PROMPT:
The result should be every line that contains the word "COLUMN", taken from the material.

══════════════════════════════

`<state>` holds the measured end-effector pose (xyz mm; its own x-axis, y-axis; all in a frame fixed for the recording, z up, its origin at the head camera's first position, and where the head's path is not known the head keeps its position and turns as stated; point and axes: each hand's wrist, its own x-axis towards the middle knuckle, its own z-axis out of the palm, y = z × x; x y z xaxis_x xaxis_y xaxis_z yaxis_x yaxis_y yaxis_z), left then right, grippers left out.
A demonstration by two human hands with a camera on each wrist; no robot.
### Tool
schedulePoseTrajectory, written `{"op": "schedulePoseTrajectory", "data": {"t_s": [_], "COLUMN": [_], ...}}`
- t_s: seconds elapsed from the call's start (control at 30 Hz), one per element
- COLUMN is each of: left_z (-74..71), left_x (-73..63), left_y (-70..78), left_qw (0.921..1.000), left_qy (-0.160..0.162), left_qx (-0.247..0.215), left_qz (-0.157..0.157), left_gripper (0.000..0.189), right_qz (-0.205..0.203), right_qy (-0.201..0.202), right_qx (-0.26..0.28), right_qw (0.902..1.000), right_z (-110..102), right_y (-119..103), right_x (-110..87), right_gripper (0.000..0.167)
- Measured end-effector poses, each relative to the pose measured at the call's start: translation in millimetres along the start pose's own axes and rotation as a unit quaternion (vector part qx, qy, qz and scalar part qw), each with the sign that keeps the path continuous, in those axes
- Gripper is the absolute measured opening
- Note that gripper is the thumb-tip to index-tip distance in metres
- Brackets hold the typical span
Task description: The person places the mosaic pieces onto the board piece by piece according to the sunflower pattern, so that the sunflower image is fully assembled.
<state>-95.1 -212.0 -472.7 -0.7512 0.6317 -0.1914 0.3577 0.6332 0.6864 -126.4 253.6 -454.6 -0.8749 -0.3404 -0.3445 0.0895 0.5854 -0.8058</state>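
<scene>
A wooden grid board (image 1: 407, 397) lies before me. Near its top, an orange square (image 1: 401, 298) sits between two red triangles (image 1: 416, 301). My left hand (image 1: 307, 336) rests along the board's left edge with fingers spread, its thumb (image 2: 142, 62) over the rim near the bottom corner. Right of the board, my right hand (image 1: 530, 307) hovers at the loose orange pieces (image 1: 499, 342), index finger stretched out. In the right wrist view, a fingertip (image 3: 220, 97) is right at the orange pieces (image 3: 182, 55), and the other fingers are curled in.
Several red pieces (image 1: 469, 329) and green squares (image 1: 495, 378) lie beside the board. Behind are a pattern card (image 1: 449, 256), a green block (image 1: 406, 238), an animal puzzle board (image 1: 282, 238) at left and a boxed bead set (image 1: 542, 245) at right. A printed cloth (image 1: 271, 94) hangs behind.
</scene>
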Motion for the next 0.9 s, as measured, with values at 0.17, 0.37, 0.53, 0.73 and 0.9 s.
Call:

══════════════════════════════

ANSWER FOR THIS EXERCISE:
schedulePoseTrajectory, written `{"op": "schedulePoseTrajectory", "data": {"t_s": [_], "COLUMN": [_], ...}}`
- COLUMN is each of: left_z (-74..71), left_x (-73..63), left_y (-70..78), left_qw (0.921..1.000), left_qy (-0.160..0.162), left_qx (-0.247..0.215), left_qz (-0.157..0.157), left_gripper (0.000..0.189), right_qz (-0.205..0.203), right_qy (-0.201..0.202), right_qx (-0.26..0.28), right_qw (0.902..1.000), right_z (-110..102), right_y (-119..103), right_x (-110..87), right_gripper (0.000..0.167)

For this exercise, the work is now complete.